1214322Dictionary of National Biography, 1885-1900, Volume 14 — Daniel, John1888Thompson Cooper

DANIEL, JOHN (1746–1823), the last president of the English college, Douay, was son of Edward Daniel of Durton, Lancashire. He received his education in a school at Fernyhalgh, and thence proceeded to Douay College, where he was ordained priest. From 1778 until the outbreak of the French revolution he taught philosophy and divinity in the college. When Edward Kitchen resigned the presidency in 1792 Daniel courageously accepted the post, and he and the senior professors and students were conveyed as prisoners, first to Arras, and next to the citadel of Dourlens, where they were detained till 27 Nov. 1794. Then they were all removed to the Irish college at Douay, and in the following year they obtained permission to return to England. Daniel joined the refugees from the English college, who had been collected at Crook Hall, near Durham, and was installed as president of the transplanted establishment, now Ushaw College. He retained, however, the title of president of Douay College, and took up his residence in the seminary of St. Gregory at Paris, in order to watch over the concerns of the suppressed college, and to prevent if possible the entire loss of the property belonging to it.
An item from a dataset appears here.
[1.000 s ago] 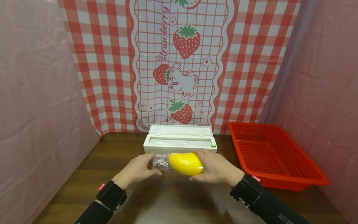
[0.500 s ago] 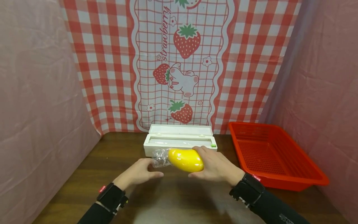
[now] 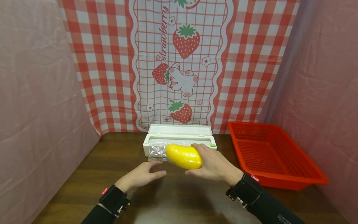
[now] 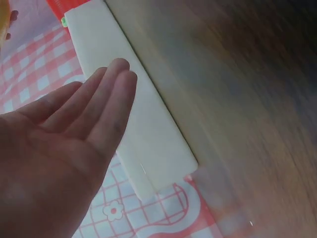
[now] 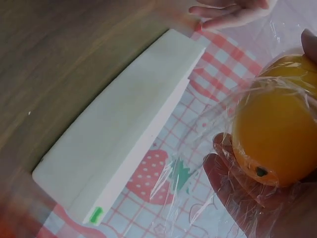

After the peace of 1816 all British subjects who had lost property by the revolution claimed compensation from the French government, which eventually paid nearly 600,000l. to the English commissioners. The claims of the catholic religious establishments, however, were not admitted, although the money which had been transmitted for the purpose of compensating them for their losses was never returned to France. Sir James Mackintosh, one of the counsel retained by the catholic prelates, was disposed to bring the matter before the House of Commons, but it was feared that his doing so would injure the cause of catholic emancipation. Daniel died at Paris on 3 Oct. 1823.

He was the author of an ‘Ecclesiastical History of the Britons and Saxons,’ Lond. 1815, 8vo; new edit. Lond. 1824, 8vo.

[Catholic Magazine and Review, i. 14, 52, 89, 107, 137, 208, 268, 333, 397, 457, 683; Husenbeth's English Colleges on the Continent, p. 4; Gillow's Bibl. Dict. of the English Catholics, ii. 14, 15.]